FP32 and FP16 activity during a pure 32bit float CUDA application is running

Hi all,

I am a newbie of CUDA.

After I studied some information about FP16 and FP32, I wonder the activity about the FP16 cores are idle or not when I implemented a pure float (32bit) type CUDA application (e.g. Float type matrix multiplication) ?

Please help. Thanks.

I would expect the Tensor cores on Titan-V and Tesla V100 to always remain idle unless the dedicated Warp Matrix Multiply and Accumulate API in the nvcuda::wmma namespace is being used in the kernel code.

see here for details about this API (and the support in cuBLAS, cuDNN libraries)

For 32 bit precision multiplications, the tensor cores simply don’t have enough precision (multiply is 16x16bit, accumulation can be either 16 or 32 bit precision), so I don’t see how they could support such operations.


Thanks for your quick answer. But I am not familiar with tensor cores. Does the same concept applies to CUDA cores ?

Let me further simplify my example.

If I implemented an CUDA application which is a 32 bit Float type matrix multiplication, where its output is also 32bit. You mean the FP16 cores will keep idle during this application runs ?

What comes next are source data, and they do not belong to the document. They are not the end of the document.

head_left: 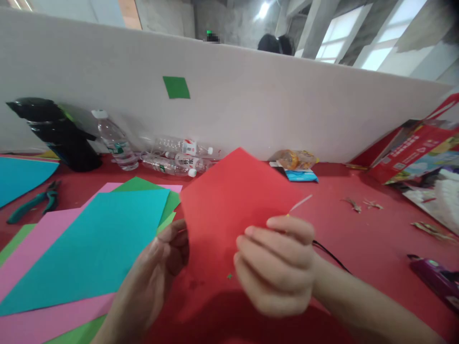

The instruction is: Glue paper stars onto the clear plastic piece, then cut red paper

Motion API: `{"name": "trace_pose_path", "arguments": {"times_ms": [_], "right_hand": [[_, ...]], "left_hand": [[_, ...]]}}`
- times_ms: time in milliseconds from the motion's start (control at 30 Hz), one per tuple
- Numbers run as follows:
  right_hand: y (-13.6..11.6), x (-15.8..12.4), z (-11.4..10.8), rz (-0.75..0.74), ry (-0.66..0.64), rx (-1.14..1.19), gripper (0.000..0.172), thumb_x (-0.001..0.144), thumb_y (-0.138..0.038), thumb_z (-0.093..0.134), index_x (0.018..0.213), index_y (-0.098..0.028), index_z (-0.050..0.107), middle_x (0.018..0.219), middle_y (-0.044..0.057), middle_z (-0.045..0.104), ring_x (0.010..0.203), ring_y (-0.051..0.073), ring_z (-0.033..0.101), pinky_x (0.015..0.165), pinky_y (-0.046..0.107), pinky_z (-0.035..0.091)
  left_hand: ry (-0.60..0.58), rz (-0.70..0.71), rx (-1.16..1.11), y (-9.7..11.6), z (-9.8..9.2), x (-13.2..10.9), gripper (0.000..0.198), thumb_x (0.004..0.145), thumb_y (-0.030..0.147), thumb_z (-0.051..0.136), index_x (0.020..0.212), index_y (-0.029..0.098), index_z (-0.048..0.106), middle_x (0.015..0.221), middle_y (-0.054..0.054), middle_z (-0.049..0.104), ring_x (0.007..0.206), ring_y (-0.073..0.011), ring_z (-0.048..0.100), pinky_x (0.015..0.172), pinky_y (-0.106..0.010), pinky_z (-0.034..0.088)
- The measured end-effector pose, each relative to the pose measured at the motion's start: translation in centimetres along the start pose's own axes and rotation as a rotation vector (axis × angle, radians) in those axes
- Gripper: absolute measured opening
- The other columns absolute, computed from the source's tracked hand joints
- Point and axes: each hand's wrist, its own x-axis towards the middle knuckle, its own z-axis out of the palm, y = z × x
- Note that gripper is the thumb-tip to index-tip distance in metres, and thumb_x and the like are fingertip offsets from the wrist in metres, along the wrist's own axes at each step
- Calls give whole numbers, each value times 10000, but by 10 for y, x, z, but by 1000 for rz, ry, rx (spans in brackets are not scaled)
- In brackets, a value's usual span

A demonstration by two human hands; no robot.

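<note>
A sheet of red paper [236, 191] is held up over the red table, one corner pointing away from me. My left hand [158, 267] has its fingers curled behind the sheet's left edge. On the right side my right hand [279, 263] is closed, its fingertips against the paper. A thin whitish strip [301, 203] sticks out beyond these fingers; what it belongs to is hidden. Beside my left hand lies a pile of coloured sheets, with a blue sheet [96, 248] on top of pink paper [68, 220] and green paper [134, 184].
Pliers [39, 203], a black flask [59, 136], an upright bottle [116, 143] and several lying bottles [179, 162] are at the left and back. Snack packets [296, 165] rest by the white partition [229, 105]. At right are a printed box [416, 150] and a purple tool [435, 282].
</note>
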Motion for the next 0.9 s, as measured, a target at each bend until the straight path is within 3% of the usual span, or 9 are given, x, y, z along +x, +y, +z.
{"name": "trace_pose_path", "arguments": {"times_ms": [33,100,133,233,333,433,567,733,900], "right_hand": [[-6,0,1,-242,30,-90,193,831,-199,628,719,-356,612,881,-142,691,866,80,634,788,221,535],[-6,-1,3,-409,37,-182,149,848,-216,637,785,-351,652,973,-102,702,986,111,622,870,269,524],[-3,-2,3,-316,32,-154,147,843,-213,651,840,-360,652,1014,-96,697,1029,133,616,915,315,508],[16,-9,4,221,66,-24,240,847,-140,587,1001,-322,608,1079,-11,668,1047,193,611,959,408,460],[32,-20,6,597,-348,-66,178,912,-147,468,1025,-217,586,1081,56,658,946,174,631,809,319,495],[39,-34,15,634,-601,-82,119,886,-152,515,867,-191,626,843,24,678,666,140,606,606,261,445],[42,-53,37,547,-774,-180,53,800,-142,627,751,-157,641,829,86,669,836,216,581,735,318,410],[42,-66,58,475,-873,-324,142,931,-216,537,951,-130,648,955,99,659,987,242,570,871,407,433],[47,-60,62,469,-934,-403,302,944,-333,581,1196,-166,584,1218,90,597,1028,218,617,871,429,528]], "left_hand": [[-14,-25,-39,3,7,-2,348,711,336,751,1034,227,677,837,-41,715,704,-179,667,587,-238,558],[73,-21,-39,10,17,-3,360,620,112,790,939,242,689,750,7,706,647,-141,671,566,-179,555],[145,44,-60,15,20,-2,327,594,53,772,855,228,683,711,22,694,617,-124,666,558,-158,552],[320,172,-125,30,11,5,230,665,-30,611,736,187,637,634,36,662,507,-81,626,478,-116,526],[355,123,-127,35,-16,12,240,797,-30,487,694,154,600,604,8,658,507,-82,641,457,-120,523],[392,36,-181,27,-38,17,250,874,18,450,719,141,602,611,-2,675,488,-90,648,433,-138,524],[436,-47,-222,12,-40,19,269,884,19,437,713,144,603,580,17,686,450,-101,652,407,-159,531],[448,-63,-224,8,-28,13,300,860,-11,432,664,148,594,525,32,667,380,-89,614,387,-151,520],[393,-38,-234,10,-28,9,275,801,-41,476,661,166,591,578,37,693,434,-103,657,437,-161,553]]}}
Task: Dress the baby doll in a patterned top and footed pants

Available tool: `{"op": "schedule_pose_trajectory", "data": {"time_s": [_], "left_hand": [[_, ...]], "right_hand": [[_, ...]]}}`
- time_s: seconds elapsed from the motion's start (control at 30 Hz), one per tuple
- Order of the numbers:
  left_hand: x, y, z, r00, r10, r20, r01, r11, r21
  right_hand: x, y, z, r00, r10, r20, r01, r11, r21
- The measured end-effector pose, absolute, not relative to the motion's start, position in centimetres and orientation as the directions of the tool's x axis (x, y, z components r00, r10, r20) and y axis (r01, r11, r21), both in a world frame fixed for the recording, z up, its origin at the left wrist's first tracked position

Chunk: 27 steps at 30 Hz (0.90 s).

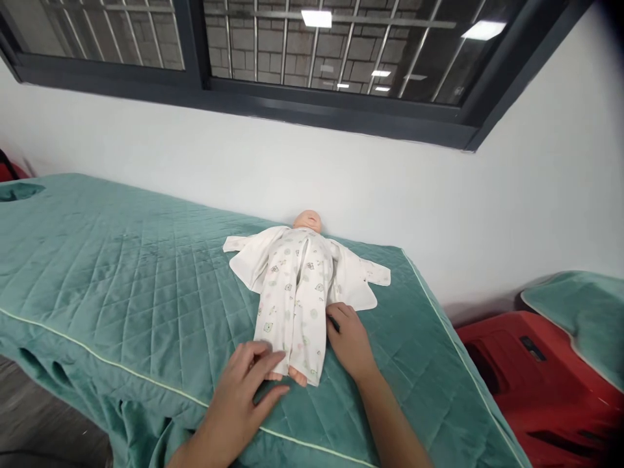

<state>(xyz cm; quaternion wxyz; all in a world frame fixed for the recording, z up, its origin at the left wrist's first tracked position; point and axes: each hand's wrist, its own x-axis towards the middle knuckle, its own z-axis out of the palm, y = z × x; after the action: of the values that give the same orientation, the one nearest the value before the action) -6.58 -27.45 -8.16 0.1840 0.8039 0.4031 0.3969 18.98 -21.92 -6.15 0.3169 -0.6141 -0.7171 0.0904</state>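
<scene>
A baby doll [308,221] lies on its back, head toward the wall and feet toward me. White patterned baby trousers [312,325] cover its body and legs, leaving the toes showing at the hems. A white baby shirt [355,279] is spread open under it, sleeves out to both sides. My left hand [241,387] is at the left trouser hem, fingers apart, fingertips resting on the cloth by the foot. My right hand [350,338] is at the right side edge of the trousers, its fingers and thumb curled together on the cloth; the fingertips are partly hidden.
A green quilted cover [146,279] with pale piping spreads over the bed beneath the doll. Behind it rises a white wall [160,156] with a dark-framed, barred window [336,110]. Red plastic chairs or stools [526,383] stand at the right, green cloth [585,312] over them.
</scene>
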Motion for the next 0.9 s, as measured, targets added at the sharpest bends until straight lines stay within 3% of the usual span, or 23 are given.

Then if I implemented another CUDA application which is a 16 bit Half type matrix multiplication, where its output may be 16(Half) or 32bit (Float). In this case, both FP32 and FP16 cores will be activated ?

Please correct me if I am wrong.


for architecture sm_60, and I suspect for architectures sm_53 (TX1), and sm_62 (TX2), AFAIK, the FP16 throughput is implemented via a special mode on the FP32 cores. Therefore, in a given instruction cycle, an FP32 instruction could be scheduled on that core, or an FP16 instruction (processing half2), but not both.

Support for the sm_60 claim is here:


At least on sm_60, according to this claim, the FP32 and FP16 cores are the same functional unit within the SM. I’m not sure you’ll find much actual NVIDIA documentation or specification to this effect. It could possibly be confirmed via microbenchmarking, although probably pretty difficult to do so.

Architectural arithmetic throughputs can be determined from this table:


but they are not all guaranteed to be achievable at the same time.

ah, ok. OP was referring to half precision arithmetics supported by some specific chips
(Tesla P100, Quadro GP100, and Jetson TX1/TX2) and not the tensor cores.